* Problem to work on *
Return every line of the listing below so that it matches the original exactly.

* * * * * * * * *

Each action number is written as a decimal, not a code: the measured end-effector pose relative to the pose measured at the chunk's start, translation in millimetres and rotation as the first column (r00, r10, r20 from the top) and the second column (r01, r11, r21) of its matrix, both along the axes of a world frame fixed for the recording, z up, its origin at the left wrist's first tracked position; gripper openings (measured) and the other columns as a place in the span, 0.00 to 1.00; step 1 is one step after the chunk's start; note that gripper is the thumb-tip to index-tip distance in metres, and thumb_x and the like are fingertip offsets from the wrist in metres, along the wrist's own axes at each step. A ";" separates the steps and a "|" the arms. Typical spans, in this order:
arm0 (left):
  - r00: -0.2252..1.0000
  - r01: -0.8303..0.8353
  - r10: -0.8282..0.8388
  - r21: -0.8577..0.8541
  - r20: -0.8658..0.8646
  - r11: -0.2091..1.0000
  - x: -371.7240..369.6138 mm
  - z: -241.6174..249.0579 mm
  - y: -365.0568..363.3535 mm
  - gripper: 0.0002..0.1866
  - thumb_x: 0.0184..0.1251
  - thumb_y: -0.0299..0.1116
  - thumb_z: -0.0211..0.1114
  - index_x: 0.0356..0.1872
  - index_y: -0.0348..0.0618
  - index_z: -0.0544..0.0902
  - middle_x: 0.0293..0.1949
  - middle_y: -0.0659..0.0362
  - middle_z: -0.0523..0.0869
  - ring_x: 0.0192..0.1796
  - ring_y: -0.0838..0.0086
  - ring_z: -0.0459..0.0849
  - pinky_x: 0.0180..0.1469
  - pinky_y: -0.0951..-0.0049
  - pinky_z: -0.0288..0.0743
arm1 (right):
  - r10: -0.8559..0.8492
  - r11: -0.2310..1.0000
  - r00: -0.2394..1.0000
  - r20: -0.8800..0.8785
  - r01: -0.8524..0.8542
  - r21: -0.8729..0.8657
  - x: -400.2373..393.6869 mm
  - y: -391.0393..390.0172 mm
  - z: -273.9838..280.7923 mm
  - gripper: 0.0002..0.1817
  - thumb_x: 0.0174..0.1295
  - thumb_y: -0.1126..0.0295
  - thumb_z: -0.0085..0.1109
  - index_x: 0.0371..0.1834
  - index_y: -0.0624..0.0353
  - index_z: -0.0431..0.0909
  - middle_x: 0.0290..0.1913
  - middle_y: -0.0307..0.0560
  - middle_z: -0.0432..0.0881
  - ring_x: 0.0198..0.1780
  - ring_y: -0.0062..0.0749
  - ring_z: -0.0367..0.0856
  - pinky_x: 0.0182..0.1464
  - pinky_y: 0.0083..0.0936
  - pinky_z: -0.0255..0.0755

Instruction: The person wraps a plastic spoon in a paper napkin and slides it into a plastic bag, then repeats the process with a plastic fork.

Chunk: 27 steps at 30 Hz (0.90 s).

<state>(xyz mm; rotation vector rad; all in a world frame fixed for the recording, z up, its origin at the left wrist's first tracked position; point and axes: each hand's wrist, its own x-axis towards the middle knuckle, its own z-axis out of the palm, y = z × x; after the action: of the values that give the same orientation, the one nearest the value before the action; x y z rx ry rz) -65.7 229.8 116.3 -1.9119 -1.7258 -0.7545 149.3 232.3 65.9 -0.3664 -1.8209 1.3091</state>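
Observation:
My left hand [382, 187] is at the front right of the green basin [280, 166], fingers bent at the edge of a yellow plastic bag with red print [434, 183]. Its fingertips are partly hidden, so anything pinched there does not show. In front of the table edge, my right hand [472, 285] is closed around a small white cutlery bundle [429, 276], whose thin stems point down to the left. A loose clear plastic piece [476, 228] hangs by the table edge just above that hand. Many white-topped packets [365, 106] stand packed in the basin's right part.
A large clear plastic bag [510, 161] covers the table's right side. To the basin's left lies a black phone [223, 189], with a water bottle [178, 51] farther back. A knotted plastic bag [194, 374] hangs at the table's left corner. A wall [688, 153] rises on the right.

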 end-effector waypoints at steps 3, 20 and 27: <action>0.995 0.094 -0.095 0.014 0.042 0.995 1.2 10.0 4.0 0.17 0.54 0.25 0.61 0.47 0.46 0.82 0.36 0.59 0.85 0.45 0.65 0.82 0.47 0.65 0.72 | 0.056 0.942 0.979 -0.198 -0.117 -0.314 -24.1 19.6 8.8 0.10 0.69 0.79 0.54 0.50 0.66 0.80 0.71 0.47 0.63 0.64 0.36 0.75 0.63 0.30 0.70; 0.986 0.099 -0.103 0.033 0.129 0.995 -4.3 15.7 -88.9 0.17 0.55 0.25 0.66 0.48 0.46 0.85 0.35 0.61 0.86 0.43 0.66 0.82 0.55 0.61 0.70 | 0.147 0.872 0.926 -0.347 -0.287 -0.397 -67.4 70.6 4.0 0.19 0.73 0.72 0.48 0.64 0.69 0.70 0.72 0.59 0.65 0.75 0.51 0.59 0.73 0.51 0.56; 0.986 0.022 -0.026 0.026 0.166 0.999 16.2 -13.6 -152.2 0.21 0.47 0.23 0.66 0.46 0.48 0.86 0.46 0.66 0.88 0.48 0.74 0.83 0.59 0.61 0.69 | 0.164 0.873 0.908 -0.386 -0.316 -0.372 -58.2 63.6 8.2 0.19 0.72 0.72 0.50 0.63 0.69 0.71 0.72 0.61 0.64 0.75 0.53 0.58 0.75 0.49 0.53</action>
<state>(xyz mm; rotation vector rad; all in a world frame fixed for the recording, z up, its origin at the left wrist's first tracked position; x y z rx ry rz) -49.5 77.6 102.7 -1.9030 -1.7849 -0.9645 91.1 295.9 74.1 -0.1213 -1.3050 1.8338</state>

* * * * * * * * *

* Worked solution *
Each action number is written as a decimal, not a code: the measured end-effector pose relative to the pose measured at the chunk's start, translation in millimetres and rotation as the first column (r00, r10, r20 from the top) and the second column (r01, r11, r21) of its matrix, both along the axes of a world frame fixed for the recording, z up, its origin at the left wrist's first tracked position; gripper openings (measured) and the other columns as a place in the span, 0.00 to 1.00; step 1 is one step after the chunk's start; note that gripper is the thumb-tip to index-tip distance in metres, and thumb_x and the like are fingertip offsets from the wrist in metres, along the wrist's own axes at each step. A ";" separates the steps and a "|" the arms. Typical spans, in this order:
arm0 (left):
  - r00: -0.2252..1.0000
  - r01: -0.8303..0.8353
  - r10: -0.8282..0.8388
  - r21: -0.8577..0.8541
  - r20: -0.8658..0.8646
  - r11: -0.2091..1.0000
  - x: -371.7240..369.6138 mm
  - z: -241.6174..249.0579 mm
  - y: -365.0568..363.3535 mm
  - gripper: 0.0002..0.1866
  - thumb_x: 0.0184..0.1251
  - thumb_y: -0.0299..0.1116
  - thumb_z: -0.0211..0.1114
  - index_x: 0.0356..0.1872
  - index_y: -0.0348..0.0618
  - index_z: -0.0544..0.0902
  - middle_x: 0.0293..0.1949
  - middle_y: -0.0659..0.0362
  - middle_z: -0.0523..0.0869
  - ring_x: 0.0192..0.1796
  - ring_y: -0.0838..0.0086
  - ring_z: -0.0459..0.0849
  - pinky_x: 0.0180..0.1469
  - pinky_y: -0.0951..-0.0049
  - pinky_z: -0.0288..0.0743
arm1 (right):
  - r10: -0.8559..0.8492
  - r11: -0.2310..1.0000
  - r00: -0.2394..1.0000
  - r20: -0.8800..0.8785
  - r01: -0.8524..0.8542
  - r21: -0.8729..0.8657
  - x: -400.2373..393.6869 mm
  - y: -391.0393..390.0172 mm
  - z: -273.9838..280.7923 mm
  - gripper: 0.0002..0.1817
  - thumb_x: 0.0174..0.1295
  - thumb_y: -0.1126..0.0295
  - thumb_z: -0.0085..0.1109
  - index_x: 0.0371..0.1834
  - index_y: -0.0624..0.0353
  - index_z: -0.0431..0.0909
  - middle_x: 0.0290..0.1913
  - middle_y: -0.0307..0.0560
  - middle_z: -0.0432..0.0881
  - ring_x: 0.0198..0.1780
  - ring_y: -0.0062..0.0749
  - ring_z: -0.0367..0.0856
  - pinky_x: 0.0182..0.1464
  - pinky_y: 0.0083..0.0936
  - pinky_z: -0.0255..0.0755

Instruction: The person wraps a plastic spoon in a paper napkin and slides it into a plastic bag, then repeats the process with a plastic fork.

Chunk: 27 steps at 30 Hz (0.90 s).

<state>(xyz mm; rotation vector rad; all in a world frame fixed for the recording, z up, its origin at the left wrist's first tracked position; point and axes: each hand's wrist, its own x-axis towards the middle knuckle, its own z-axis out of the palm, y = z × x; after the action: of the values that give the same orientation, the one nearest the value before the action; x y z rx ry rz) -65.7 229.8 116.3 -1.9119 -1.7258 -0.7545 149.3 232.3 65.9 -0.3664 -1.8209 1.3091</state>
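Observation:
My left hand [382, 187] is at the front right of the green basin [280, 166], fingers bent at the edge of a yellow plastic bag with red print [434, 183]. Its fingertips are partly hidden, so anything pinched there does not show. In front of the table edge, my right hand [472, 285] is closed around a small white cutlery bundle [429, 276], whose thin stems point down to the left. A loose clear plastic piece [476, 228] hangs by the table edge just above that hand. Many white-topped packets [365, 106] stand packed in the basin's right part.
A large clear plastic bag [510, 161] covers the table's right side. To the basin's left lies a black phone [223, 189], with a water bottle [178, 51] farther back. A knotted plastic bag [194, 374] hangs at the table's left corner. A wall [688, 153] rises on the right.
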
 end-effector waypoints at steps 3, 20 and 27: <action>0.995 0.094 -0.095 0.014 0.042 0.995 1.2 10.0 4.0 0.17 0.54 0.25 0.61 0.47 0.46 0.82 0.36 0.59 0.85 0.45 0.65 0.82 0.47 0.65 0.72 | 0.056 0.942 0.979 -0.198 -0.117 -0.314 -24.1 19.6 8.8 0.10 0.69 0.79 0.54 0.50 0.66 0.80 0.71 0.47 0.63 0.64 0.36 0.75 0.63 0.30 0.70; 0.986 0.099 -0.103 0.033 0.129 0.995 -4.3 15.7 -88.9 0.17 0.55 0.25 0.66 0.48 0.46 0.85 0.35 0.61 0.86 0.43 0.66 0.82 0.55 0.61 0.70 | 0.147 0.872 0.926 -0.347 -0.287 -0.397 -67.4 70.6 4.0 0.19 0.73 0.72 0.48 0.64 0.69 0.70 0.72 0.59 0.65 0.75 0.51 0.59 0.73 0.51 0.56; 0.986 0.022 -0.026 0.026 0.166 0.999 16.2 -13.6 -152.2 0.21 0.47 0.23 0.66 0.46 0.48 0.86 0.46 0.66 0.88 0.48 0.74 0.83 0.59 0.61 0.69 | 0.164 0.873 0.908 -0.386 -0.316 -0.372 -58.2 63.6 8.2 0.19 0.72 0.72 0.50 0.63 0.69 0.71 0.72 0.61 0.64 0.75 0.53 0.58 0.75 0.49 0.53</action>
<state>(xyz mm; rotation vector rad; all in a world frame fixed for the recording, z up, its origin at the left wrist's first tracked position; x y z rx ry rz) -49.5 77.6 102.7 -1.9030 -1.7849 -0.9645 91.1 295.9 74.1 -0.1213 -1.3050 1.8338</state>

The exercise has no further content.